Late in the PDP-11 family's lifetime, a PDP-11 Commercial Instruction Set was defined, and made available as an option in some of the later machines.
Floating point
Two forms of floating point were later added: a simplified form (only the 4 basic operations, with 32-bit variables), and full-blown floating point (32-bit and 64-bit formats, many operations), FP11 floating point.

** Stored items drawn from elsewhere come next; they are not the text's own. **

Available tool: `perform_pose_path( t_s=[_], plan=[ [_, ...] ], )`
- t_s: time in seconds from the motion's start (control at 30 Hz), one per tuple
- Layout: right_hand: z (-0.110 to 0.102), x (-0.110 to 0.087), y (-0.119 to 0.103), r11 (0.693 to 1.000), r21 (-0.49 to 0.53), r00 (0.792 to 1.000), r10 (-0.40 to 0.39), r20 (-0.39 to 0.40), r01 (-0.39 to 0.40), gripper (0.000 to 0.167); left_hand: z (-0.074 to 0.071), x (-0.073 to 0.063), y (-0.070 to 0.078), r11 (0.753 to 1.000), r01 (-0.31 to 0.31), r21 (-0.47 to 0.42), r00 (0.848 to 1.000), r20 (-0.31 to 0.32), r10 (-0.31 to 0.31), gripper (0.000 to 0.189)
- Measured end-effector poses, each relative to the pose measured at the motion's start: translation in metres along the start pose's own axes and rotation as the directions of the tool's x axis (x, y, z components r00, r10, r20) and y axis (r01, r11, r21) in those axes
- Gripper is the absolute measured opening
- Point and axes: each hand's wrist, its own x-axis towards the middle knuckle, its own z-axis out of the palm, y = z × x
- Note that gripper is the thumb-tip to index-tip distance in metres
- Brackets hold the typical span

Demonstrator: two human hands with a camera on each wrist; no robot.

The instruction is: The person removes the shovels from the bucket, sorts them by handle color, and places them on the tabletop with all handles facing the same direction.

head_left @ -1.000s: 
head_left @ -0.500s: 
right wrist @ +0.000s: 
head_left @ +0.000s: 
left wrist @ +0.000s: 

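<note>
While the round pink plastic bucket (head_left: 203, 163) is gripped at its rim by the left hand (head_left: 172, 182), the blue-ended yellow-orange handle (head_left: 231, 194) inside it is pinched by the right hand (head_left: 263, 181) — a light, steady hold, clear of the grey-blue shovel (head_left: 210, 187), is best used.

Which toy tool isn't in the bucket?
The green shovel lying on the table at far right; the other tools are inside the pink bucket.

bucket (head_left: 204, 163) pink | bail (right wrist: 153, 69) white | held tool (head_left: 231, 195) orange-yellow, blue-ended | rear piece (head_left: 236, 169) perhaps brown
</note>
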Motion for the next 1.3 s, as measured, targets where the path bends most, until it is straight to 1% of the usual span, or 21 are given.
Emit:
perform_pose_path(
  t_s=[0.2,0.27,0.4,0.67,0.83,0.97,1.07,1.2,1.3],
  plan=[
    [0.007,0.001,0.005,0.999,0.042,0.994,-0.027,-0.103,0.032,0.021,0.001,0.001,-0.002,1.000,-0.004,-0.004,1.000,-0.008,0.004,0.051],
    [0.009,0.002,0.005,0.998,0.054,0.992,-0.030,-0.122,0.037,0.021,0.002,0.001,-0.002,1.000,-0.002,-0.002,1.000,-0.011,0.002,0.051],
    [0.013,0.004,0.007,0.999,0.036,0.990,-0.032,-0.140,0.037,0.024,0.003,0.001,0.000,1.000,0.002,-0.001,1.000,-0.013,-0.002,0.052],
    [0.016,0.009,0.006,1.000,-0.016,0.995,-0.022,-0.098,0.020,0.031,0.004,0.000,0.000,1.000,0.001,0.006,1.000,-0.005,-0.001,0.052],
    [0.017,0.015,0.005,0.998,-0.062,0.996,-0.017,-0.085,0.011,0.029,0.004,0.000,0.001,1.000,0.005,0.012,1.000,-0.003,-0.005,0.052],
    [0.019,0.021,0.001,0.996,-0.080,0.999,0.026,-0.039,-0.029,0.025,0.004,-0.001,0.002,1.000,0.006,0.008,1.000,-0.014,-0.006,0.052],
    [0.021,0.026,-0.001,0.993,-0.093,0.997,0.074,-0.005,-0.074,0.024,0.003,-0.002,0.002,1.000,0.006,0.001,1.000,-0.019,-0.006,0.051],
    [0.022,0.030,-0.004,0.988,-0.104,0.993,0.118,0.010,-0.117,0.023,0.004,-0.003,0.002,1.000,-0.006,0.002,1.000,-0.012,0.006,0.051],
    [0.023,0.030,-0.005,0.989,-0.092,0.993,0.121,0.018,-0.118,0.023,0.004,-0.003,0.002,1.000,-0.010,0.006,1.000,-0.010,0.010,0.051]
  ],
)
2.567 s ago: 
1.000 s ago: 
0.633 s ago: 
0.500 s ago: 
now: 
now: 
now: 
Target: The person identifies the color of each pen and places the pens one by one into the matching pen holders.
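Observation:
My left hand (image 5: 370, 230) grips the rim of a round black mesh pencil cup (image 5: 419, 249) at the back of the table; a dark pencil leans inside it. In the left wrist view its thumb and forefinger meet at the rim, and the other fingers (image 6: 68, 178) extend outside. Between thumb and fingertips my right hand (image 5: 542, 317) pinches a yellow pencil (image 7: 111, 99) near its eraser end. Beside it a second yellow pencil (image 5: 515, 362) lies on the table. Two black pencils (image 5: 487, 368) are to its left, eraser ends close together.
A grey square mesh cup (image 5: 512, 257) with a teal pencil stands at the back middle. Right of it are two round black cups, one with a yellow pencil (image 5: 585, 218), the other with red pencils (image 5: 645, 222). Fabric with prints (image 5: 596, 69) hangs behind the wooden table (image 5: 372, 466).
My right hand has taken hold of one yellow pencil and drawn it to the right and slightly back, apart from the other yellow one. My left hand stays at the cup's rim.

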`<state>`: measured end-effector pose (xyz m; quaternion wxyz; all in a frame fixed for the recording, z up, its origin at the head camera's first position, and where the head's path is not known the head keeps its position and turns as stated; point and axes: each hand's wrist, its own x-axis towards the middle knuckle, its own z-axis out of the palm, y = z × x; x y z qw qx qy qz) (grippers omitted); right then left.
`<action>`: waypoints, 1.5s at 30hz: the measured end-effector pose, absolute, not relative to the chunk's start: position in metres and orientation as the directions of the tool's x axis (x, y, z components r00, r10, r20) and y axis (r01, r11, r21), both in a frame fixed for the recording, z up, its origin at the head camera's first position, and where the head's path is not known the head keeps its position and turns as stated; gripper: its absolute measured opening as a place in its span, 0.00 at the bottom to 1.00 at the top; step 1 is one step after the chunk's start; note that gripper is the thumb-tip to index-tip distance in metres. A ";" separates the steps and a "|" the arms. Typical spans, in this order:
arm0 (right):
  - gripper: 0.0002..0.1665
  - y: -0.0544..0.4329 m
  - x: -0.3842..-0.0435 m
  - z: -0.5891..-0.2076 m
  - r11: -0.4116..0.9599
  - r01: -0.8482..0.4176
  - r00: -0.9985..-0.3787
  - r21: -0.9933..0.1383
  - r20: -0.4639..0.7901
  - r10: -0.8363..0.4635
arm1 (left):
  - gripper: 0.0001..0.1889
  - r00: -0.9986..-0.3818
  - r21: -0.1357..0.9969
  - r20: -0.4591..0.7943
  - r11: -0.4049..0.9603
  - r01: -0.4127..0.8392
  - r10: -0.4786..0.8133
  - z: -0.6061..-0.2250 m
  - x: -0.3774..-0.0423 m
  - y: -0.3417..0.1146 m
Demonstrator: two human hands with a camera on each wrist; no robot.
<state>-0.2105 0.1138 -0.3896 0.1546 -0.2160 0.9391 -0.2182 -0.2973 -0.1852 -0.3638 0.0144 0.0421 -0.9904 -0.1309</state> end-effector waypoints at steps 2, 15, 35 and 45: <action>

The former was available as an option in the PDP-11/40, and later in the PDP-11/03. The latter was available as an option in the PDP-11/45 and variants thereof, the PDP-11/70, PDP-11/34, PDP-11/44 and PDP-11/23; it was standard in the PDP-11/73, KDJ11-B and KDJ11-E (although in all these machines an optional FPJ11 floating point accelerator greatly improved the floating point throughput).
Memory management
After a few disparate custom add-on units to provide memory management in the PDP-11/20, memory management became standardized with the PDP-11/45 (in which it was an option); most later machines supported it. A simplified version was supported in the -11/40 and -11/23 (as an option), and in the -11/34 (standard).
Operands
The PDP-11 supported both single- and double-operand instructions. The operands are mostly the most flexible form, in which a 6-bit field holds three bits of register number, and three bits of mode.
As noted above, this operand form provided a large variety of operand types, including stack push and pop, literals, etc. This provides the basic instruction group with great flexibility, especially the double-operand instructions (MOV, ADD, etc).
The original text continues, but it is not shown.